Residential Building Contracts and Delays

Priority Business Lawyers has had an influx in residential building matters where developers or builders are in breach of the contract period.

Generally, if a residential building project is delayed and delay mechanisms entitling extension of time are not followed, the contractor or builder will be subject to liquidated damages. This article is written to assist parties understand liquidated damages clauses generally and hopefully alleviate concerns when negotiating construction contracts as a win for both sides. As it stands case law is on the side of the builder although there are circumstances that may assist residential owners.

Liquidated damages arise when a party is in default of the specified period under the building contract. The amount of liquidated damages is viewed at law as a genuine pre-estimate of loss that one party is likely to suffer. When entering construction contracts parties should consider potential expenses that could be incurred if your building project runs over the contract period, which happens regularly.

There are cases that consider liquidated damages with $nil, zero or N/A. Australian cases confirm that clear wording is required to show the parties intentions of liquidated damages not applying. Wording such as $nil, zero or N/A may still entitle an owner to recover common law damages considering an owners actual loss.
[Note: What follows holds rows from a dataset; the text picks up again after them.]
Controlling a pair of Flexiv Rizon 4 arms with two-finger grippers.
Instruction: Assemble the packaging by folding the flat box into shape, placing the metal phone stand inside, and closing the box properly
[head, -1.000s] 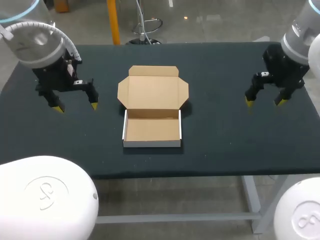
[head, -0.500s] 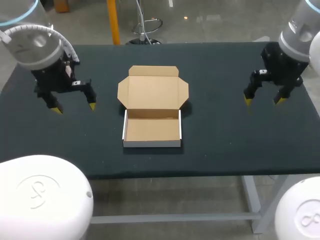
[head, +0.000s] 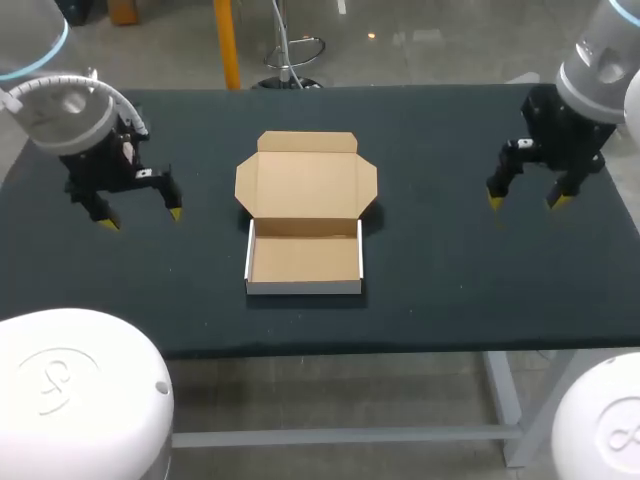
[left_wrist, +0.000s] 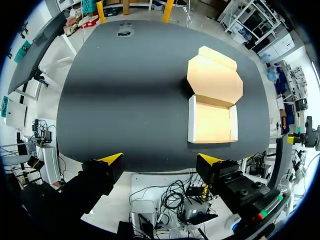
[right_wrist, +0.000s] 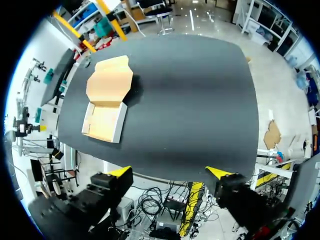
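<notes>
A brown cardboard box (head: 304, 256) with white outer walls stands folded in the middle of the dark table, its lid (head: 306, 176) lying flat open behind it. The box tray is empty; no phone stand shows in any view. My left gripper (head: 140, 217) hangs open over the table's left side, well left of the box. Over the right side, my right gripper (head: 526, 199) is open too, far from the box. In the left wrist view the box (left_wrist: 213, 121) lies ahead of the open gripper (left_wrist: 160, 159). In the right wrist view the box (right_wrist: 104, 121) lies far ahead, off to one side of the gripper (right_wrist: 170, 172).
The dark table (head: 450, 270) carries nothing but the box. Both wrist views look down from above the table's side edges.
My left gripper has drifted left and slightly back, away from the box. The right gripper has shifted a little upward and back. The box has not moved.
</notes>
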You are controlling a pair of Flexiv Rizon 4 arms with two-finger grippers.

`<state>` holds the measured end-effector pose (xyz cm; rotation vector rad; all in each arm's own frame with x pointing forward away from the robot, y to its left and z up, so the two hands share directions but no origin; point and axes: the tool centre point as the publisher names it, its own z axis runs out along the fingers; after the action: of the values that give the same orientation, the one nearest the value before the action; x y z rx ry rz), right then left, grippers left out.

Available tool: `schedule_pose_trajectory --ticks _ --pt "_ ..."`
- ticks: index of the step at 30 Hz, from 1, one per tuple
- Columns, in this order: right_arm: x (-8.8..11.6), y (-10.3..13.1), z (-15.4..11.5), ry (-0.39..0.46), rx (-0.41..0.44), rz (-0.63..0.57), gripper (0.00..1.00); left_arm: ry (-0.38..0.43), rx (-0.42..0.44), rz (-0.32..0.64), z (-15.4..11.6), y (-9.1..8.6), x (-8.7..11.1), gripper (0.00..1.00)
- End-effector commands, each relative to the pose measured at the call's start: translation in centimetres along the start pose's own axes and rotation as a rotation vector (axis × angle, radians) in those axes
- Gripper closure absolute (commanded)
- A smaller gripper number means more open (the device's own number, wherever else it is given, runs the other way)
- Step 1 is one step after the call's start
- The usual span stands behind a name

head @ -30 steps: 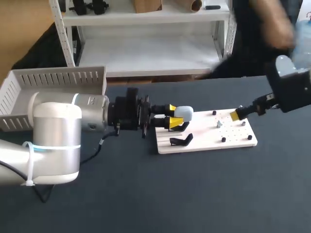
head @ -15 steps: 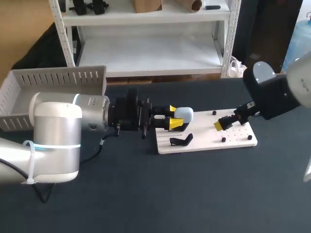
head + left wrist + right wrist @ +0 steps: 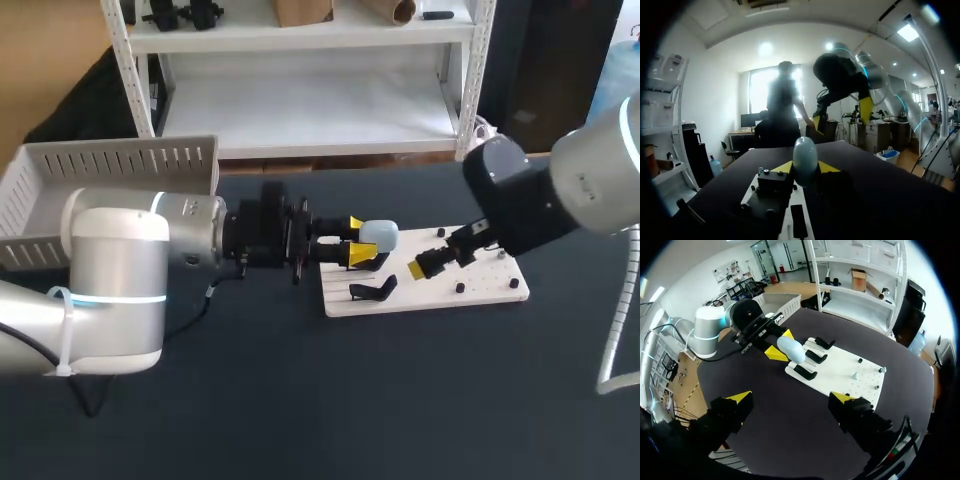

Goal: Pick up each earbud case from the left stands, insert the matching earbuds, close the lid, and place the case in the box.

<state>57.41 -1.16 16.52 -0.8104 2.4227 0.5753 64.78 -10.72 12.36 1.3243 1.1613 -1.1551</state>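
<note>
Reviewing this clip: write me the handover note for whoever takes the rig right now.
Left gripper: shut on the pale blue egg-shaped earbud case, beside the black stands on the white board.
Right gripper: open and empty, above the board's pegged end.
Grey slatted box: at the table's left; no case seen in it.
Done: case gripped.
Left: insert earbuds, close lid, put the case in the box. Earbuds are too small to pick out here.

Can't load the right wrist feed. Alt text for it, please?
The left gripper holds a pale blue earbud case at the black stands of the white board. The right gripper hangs open above the dark table nearby.
</note>
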Motion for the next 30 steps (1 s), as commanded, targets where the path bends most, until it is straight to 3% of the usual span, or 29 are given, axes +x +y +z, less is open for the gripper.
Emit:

Baese Pty Ltd v RA Bracken Building Pty Ltd (1990) 6 BCL 137.

Under the standard residential building contract, liquidated damages are usually placed as $1 by builders. This can entitle a builder safety of being subject to $1 per day of liquidated damages in most instances. As an example, in the matter of Knott v Beechwood Homes (Home Building) [2012] NSWCTTT 393, the statutory warranty under section 18B applied however did not entitle any further right for damages suffered by an Owner as the liquidated damages clause clearly excluded common law rights to damages. Owners should consider amending this amount to enable compliance by builders in meeting contract due dates.

For owners, be aware of building contracts that you are entering and propose appropriate amendments, considering your circumstances.

For builders, its best to have a reasonable amount stipulated within the liquidated damages clause to also appropriately assess your project feasibility and risks.